PROBLEM TO SOLVE: Look over the listing below and report how many of its lines contain the string "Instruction", with no other words.

------ MATERIAL FOR THIS TASK

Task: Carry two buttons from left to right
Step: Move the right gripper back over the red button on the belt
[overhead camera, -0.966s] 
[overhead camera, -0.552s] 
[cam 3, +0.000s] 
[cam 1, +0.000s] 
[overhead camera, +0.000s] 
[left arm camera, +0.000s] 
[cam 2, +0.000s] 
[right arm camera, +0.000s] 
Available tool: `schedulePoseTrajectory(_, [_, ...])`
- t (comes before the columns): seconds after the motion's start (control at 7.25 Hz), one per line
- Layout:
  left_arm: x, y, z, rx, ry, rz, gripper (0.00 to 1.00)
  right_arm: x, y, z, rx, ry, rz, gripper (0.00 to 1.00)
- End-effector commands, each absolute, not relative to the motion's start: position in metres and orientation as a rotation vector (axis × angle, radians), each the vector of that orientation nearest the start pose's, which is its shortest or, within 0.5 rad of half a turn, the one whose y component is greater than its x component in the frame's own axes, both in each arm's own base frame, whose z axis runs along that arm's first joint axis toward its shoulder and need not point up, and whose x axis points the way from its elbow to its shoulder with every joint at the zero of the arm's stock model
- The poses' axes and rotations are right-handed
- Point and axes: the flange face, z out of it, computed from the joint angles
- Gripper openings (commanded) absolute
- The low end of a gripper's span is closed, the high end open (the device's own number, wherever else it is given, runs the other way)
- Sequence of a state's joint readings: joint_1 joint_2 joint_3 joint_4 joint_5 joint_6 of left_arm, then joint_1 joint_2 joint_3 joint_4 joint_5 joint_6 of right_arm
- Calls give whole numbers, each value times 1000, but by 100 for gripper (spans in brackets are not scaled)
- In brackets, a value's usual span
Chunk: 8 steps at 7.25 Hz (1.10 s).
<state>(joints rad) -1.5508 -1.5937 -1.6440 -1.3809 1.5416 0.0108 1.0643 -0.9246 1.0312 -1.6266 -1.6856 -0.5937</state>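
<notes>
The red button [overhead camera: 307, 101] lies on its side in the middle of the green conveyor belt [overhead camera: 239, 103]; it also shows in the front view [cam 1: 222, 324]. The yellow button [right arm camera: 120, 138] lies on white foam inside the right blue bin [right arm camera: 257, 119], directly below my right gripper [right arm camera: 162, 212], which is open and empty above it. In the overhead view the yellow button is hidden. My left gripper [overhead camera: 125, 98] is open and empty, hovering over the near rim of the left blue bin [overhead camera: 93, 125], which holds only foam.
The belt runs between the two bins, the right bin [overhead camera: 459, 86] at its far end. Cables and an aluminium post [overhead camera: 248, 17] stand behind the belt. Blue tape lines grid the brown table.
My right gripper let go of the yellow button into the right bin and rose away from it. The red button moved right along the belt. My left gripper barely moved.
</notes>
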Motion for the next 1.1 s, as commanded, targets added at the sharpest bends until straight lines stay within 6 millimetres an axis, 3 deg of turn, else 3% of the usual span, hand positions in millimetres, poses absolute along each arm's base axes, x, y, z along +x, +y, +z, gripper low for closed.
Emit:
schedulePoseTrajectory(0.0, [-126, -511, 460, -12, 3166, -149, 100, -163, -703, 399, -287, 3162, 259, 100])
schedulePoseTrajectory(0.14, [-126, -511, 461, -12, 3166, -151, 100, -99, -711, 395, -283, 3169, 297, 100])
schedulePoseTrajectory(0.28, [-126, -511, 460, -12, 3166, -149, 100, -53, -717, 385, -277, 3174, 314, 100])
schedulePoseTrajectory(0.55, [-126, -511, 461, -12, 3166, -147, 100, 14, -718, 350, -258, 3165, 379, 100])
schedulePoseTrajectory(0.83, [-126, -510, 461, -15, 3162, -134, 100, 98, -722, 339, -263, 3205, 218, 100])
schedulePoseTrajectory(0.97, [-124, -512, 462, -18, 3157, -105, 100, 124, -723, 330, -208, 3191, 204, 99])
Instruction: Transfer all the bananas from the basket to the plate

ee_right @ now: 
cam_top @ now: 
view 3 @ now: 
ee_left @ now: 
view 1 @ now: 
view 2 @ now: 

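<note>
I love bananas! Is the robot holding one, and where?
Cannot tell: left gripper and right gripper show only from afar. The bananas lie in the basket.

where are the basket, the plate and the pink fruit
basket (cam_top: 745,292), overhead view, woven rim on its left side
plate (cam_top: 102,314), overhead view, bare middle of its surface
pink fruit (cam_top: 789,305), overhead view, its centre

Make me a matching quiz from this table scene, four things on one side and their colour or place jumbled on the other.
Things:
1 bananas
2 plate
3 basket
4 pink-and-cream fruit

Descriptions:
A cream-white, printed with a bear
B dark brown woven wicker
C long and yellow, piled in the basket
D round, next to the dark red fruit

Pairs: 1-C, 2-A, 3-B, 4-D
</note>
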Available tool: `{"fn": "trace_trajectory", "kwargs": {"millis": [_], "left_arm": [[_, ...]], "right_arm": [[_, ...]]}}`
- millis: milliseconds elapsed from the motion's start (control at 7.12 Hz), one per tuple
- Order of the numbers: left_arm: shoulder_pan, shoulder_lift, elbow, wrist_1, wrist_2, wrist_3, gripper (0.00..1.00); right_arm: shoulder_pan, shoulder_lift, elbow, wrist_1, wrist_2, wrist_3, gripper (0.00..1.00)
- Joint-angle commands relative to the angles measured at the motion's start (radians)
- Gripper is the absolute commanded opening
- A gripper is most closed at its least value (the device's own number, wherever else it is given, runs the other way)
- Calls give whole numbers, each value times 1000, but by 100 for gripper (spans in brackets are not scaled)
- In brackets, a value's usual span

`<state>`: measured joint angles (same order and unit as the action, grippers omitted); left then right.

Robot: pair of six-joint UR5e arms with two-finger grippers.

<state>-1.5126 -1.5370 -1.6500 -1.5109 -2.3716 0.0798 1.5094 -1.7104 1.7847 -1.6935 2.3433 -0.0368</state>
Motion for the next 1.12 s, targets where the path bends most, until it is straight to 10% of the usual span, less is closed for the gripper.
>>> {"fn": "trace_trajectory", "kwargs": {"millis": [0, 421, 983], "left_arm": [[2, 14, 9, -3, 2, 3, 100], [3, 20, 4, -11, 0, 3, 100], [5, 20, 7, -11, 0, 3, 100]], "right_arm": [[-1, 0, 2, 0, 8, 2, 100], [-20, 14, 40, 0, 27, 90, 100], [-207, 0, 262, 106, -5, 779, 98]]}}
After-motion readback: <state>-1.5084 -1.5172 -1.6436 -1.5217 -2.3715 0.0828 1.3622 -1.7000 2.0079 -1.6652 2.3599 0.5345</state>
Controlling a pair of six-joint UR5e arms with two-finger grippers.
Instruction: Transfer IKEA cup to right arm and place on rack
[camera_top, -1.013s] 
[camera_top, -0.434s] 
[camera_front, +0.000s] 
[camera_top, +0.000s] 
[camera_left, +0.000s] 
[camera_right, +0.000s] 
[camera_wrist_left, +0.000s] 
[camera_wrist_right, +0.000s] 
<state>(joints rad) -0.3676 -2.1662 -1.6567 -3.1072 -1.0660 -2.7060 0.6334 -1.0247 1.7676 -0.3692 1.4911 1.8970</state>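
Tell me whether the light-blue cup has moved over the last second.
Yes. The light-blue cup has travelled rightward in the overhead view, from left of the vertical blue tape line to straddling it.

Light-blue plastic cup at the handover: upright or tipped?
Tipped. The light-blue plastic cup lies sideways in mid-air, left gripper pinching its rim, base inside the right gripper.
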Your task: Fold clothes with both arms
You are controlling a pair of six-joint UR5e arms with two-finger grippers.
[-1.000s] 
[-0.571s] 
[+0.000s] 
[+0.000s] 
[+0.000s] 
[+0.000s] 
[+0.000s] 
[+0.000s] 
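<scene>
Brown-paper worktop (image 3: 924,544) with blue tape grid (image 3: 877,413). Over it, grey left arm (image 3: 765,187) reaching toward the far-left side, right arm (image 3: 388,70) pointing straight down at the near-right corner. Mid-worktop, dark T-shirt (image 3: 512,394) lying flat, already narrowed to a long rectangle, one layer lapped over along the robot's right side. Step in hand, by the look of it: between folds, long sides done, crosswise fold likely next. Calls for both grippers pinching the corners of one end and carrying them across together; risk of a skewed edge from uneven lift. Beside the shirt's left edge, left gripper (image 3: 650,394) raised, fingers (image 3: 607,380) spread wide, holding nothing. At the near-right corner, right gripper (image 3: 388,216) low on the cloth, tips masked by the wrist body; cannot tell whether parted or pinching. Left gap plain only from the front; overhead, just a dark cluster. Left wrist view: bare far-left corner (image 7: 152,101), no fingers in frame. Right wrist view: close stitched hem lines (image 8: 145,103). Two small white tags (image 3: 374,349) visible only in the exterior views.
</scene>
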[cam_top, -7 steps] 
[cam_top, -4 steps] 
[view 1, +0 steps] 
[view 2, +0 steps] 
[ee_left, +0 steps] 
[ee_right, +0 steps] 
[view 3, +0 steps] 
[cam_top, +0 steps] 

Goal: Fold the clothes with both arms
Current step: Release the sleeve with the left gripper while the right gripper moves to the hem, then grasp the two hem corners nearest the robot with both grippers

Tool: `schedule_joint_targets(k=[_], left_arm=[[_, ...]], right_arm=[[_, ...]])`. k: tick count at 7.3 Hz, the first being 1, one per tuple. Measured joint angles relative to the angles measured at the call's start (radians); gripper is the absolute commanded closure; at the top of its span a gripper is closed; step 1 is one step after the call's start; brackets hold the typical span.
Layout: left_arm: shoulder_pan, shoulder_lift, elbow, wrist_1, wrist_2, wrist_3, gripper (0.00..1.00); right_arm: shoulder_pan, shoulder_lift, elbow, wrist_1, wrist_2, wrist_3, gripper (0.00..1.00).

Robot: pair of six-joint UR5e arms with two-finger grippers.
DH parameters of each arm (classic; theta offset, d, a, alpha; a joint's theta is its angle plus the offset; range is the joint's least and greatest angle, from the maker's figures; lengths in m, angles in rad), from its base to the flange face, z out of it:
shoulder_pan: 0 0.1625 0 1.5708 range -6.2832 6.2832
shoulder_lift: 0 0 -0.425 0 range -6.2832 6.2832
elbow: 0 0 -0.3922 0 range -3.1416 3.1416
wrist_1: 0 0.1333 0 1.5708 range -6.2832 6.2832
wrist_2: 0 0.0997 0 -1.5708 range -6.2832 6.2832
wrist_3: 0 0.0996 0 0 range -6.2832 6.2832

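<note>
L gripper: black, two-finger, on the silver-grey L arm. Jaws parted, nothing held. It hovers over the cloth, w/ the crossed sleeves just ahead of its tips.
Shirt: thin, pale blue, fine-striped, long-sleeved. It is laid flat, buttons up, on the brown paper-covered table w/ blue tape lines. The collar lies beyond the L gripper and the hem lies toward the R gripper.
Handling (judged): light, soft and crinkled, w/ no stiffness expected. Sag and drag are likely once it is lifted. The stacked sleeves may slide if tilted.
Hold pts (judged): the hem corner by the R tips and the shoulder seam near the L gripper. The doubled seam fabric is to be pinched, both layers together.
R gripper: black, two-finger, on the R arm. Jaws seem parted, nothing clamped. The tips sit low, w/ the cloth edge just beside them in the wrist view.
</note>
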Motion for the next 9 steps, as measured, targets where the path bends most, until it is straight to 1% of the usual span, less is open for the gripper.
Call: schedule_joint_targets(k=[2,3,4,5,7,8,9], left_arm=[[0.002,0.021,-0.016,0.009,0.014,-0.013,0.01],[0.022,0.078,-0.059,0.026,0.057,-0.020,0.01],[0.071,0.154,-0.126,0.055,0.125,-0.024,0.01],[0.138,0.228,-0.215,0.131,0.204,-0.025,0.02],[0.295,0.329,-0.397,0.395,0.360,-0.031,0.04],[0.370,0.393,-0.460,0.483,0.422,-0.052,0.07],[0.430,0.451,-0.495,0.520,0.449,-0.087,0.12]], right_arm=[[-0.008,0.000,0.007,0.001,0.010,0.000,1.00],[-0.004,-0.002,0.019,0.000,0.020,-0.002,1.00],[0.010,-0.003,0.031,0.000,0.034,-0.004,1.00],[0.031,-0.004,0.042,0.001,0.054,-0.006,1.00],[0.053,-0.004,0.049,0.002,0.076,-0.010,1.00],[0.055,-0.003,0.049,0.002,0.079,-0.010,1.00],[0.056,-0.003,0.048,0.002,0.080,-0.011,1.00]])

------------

EXPECTED ANSWER: 2